Jim Cummings, Kendal Farr, Jocelyn DeBoer
FilmInk rates movies out of $20 — the score indicates the amount we believe a ticket to the movie to be worth
…a brilliant piece of work that paints the portrait of an all too human response to tragedy building upon tragedy… an absolute treat of a movie.
In a steady opening 12-minute shot, director Jim Cummings invites you to watch Officer Jim Arnaud (Cummings), the protagonist of his film Thunder Road, wrestle with a multitude of feelings and insecurities as he tries to give a eulogy at his mother’s funeral. He cracks jokes, only to immediately regret them. He apologises to the people crying in the church, assuming that he’s being too emotional. He’s a mess and the cherry on the whole pathetic cake comes when Jim attempts to perform a choreographed dance to Bruce Springsteen’s ‘Thunder Road’, unable to play the song due to a faulty CD player.
On its own, this whole shower of shame would make a great short – and indeed, it does (https://vimeo.com/174957219). As a prologue, it perfectly pitches the sad and humorous tone Cummings is gunning for. It’s okay to laugh at Jim, but you’re going to feel incredibly sorry for him as soon as you do.
Thunder Road sees Jim trying and failing to cope with his mother’s death. His only solace comes in the shape of his daughter, Crystal (Kendal Farr), who he shares custody with along with his deadbeat ex-wife, Rosalind (Jocelyn DeBoer). Despite her young age, Cummings shows Crystal talking to her father like she’s an exhausted mother. Realising that he’s forgotten to pass on an invite to friends’ birthday now long gone, Crystal returns to her colouring as if she’s run out of things to say. Jim, for his part, knows his own shortcomings and overzealously tries to be a good dad; at one point, staying up all night so he can learn how to play patty cake.
Trying too hard and falling short is the thread that runs through Thunder Road as Jim seeks ways to settle the angst and regret born from his mother’s passing. Hints are dropped that Jim was never the dutiful son, but equally, he could just be convincing himself that he wasn’t. However, realising that he’ll never be able to make amends for the times he believes he never got to truly understand his mother, he exerts more effort on himself to be the perfect father to Crystal and ultimately, seems to just get in his own way more often than not.
As Jim, Cummings portrays a painfully insecure man wrapped up in nervous, twitching skin.
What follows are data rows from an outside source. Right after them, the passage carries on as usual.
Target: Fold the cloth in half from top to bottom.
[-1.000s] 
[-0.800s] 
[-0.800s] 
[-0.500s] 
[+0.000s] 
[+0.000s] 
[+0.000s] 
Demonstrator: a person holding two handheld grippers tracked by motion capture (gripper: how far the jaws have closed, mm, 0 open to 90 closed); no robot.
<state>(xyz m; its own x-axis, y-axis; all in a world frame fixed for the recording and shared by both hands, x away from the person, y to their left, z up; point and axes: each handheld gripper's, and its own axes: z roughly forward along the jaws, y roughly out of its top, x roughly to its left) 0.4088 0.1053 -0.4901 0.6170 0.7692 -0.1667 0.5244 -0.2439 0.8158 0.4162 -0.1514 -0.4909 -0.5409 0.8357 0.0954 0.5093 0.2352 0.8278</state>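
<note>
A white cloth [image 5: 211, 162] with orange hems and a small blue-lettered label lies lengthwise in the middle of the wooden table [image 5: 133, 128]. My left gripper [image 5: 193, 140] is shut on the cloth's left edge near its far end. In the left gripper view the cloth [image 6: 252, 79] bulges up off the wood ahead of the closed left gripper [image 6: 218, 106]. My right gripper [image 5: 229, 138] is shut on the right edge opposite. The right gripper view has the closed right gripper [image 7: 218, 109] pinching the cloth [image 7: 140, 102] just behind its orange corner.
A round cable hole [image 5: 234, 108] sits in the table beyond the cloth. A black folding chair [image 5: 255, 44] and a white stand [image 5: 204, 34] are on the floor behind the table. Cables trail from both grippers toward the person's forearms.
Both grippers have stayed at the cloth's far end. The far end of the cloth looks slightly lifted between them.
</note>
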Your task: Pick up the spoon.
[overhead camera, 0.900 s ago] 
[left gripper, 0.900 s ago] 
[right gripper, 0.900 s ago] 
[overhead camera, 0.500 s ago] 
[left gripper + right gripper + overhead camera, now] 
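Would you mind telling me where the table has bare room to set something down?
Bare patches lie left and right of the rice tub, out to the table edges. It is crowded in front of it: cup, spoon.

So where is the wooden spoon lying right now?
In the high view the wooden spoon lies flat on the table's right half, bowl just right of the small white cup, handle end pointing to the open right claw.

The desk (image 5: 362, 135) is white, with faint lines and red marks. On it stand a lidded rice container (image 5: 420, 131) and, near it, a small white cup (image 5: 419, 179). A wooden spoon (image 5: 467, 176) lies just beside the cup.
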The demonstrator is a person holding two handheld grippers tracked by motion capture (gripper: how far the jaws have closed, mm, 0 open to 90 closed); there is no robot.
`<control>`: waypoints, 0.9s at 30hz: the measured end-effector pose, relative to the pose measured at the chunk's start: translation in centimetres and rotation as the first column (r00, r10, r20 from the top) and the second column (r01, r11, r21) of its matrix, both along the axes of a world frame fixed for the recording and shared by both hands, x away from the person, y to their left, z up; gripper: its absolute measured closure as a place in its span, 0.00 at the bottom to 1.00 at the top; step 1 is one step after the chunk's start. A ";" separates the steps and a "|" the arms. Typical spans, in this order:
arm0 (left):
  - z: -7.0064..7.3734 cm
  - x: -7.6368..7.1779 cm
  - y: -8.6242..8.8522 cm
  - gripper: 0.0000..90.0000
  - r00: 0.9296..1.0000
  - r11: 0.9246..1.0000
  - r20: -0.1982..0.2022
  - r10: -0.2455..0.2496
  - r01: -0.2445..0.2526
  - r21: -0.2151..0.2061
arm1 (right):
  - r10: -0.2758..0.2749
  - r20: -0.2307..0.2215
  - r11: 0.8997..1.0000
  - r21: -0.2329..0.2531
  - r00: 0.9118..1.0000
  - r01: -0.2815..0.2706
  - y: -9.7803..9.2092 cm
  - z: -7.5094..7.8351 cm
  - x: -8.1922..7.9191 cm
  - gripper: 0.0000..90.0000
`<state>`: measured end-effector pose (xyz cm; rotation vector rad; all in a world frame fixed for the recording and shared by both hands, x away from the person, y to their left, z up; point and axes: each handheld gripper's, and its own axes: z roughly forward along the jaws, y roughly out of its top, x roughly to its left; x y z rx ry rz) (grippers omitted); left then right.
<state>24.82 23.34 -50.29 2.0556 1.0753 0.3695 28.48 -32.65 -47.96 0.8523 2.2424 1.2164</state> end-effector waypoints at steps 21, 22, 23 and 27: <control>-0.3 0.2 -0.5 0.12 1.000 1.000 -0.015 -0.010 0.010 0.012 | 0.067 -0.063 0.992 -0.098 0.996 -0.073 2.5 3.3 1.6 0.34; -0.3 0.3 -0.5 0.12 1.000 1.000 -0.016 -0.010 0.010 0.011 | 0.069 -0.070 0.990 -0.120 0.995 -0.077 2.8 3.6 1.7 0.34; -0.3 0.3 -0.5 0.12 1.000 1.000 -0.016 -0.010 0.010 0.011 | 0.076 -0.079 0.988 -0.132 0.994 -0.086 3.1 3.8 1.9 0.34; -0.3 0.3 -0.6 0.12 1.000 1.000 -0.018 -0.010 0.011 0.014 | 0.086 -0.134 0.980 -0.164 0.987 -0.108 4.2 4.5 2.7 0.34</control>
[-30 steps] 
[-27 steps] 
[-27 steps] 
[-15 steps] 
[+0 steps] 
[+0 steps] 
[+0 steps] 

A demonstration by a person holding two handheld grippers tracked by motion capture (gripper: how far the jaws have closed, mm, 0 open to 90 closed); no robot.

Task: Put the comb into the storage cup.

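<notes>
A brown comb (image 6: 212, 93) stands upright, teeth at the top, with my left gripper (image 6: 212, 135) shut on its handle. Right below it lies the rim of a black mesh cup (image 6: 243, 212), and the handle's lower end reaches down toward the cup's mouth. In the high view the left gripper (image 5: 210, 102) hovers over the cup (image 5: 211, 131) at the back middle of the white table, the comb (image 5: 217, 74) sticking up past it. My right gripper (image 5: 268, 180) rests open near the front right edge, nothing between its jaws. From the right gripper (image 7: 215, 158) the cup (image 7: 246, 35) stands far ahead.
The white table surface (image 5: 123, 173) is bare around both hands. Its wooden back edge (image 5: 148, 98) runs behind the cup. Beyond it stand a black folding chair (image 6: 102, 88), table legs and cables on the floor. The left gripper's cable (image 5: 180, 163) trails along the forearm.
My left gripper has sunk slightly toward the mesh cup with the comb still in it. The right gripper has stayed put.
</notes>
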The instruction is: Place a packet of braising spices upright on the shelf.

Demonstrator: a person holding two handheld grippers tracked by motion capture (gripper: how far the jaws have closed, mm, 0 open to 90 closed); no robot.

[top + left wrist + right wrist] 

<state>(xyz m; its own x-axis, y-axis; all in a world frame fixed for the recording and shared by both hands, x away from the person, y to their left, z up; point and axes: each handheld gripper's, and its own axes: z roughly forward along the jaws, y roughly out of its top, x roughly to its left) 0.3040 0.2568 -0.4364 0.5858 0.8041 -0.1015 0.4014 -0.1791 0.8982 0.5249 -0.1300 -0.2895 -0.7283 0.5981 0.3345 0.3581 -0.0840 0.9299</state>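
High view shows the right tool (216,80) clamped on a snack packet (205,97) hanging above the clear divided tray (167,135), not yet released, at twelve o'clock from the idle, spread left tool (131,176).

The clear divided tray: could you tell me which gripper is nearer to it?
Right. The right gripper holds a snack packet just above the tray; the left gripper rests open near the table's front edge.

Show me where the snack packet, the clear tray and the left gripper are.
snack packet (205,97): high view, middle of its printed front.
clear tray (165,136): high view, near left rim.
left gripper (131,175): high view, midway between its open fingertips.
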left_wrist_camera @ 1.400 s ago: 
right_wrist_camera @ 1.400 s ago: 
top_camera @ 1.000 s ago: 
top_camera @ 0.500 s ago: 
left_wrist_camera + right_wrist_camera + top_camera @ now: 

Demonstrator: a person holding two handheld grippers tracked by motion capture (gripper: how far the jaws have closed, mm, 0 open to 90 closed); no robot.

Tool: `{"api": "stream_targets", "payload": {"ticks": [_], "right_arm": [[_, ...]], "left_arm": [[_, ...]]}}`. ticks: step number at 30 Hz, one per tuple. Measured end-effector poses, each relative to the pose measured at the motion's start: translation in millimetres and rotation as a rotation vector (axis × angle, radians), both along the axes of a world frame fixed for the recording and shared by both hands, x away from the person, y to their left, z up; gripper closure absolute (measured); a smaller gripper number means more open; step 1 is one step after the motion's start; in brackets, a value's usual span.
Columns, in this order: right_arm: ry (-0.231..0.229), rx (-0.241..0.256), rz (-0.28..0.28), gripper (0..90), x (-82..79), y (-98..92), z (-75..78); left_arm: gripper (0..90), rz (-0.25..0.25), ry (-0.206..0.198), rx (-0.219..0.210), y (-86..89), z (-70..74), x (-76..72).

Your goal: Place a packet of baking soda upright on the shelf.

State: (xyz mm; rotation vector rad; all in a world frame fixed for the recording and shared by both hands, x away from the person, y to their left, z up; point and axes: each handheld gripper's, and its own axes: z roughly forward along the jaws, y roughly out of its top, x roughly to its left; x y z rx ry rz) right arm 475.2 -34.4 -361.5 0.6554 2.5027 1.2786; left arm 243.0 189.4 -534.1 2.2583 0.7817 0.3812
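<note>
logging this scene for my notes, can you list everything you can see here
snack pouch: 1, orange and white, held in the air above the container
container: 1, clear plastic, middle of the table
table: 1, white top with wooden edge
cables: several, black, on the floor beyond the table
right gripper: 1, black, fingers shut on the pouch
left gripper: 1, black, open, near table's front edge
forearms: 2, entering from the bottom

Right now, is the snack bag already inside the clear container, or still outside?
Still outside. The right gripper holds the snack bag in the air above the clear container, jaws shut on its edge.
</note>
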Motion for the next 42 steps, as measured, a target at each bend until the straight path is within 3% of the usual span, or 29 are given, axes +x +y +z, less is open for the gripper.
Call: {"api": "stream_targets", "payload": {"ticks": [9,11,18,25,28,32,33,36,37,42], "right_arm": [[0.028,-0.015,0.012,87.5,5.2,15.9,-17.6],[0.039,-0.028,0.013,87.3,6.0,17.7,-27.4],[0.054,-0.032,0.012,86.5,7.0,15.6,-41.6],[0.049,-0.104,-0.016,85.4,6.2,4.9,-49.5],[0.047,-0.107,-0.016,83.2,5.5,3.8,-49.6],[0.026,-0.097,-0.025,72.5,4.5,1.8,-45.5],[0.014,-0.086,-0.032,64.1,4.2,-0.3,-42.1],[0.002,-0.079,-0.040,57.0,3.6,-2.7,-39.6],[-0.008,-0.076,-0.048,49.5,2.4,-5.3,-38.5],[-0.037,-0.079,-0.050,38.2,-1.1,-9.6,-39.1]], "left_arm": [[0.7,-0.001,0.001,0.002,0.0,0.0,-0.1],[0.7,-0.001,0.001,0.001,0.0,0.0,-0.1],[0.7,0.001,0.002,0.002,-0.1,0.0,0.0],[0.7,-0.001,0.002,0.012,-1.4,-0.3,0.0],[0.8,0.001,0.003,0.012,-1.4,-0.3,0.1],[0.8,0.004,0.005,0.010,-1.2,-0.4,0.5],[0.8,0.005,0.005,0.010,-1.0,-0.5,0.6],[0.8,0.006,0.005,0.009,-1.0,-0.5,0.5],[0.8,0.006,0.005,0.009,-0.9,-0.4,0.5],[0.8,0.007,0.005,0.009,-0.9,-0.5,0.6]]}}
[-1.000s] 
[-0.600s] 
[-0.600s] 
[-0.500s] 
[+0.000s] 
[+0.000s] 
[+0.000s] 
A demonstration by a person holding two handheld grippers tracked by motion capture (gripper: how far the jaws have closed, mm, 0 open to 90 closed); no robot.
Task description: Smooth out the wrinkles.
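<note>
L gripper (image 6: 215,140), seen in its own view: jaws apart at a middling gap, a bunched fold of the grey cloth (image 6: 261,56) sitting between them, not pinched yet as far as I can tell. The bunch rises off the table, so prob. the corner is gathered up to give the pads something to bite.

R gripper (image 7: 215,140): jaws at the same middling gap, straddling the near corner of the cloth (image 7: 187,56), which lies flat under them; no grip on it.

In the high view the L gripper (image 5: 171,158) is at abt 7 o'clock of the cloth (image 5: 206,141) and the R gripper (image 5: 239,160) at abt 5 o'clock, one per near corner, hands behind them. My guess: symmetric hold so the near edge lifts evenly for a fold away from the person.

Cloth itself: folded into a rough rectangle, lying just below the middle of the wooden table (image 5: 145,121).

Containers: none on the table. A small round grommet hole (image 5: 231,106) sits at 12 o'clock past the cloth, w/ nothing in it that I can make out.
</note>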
Constantly on edge, you’re just waiting for the dour police officer to snap at any moment and hoping that he gets his stuff together before he does so. His momentary flashes of rage erupt at the most inopportune moments – such as halfway through a parent teacher meeting, squished into a child’s school desk – and are for the most part, excruciatingly funny. Other times though, Cummings ensures that the seriousness of Jim’s mourning bubbles to the surface to remind us that he is not just a uniformed Pagliacci the clown. In one scene, Jim’s partner finds him at home having torn up his entire home after a particularly vicious custody trial with Rosalind. Like Adam Sandler’s outbursts in Punch Drunk Love – to which this film would make an extremely satisfying double bill – these moments show the impotent rage that courses through our ‘hero’.
Overall, Thunder Road is a brilliant piece of work that paints the portrait of an all too human response to tragedy building upon tragedy. We are all guilty of not doing the right thing when we need to, or doubling down on repressing our feelings in case people think we’re weak. Officer Jim Arnaud is a poster child for those moments and his tale is as sad, and as happy, and as mournful, and as uplifting as you could expect. It’s an absolute treat of a movie.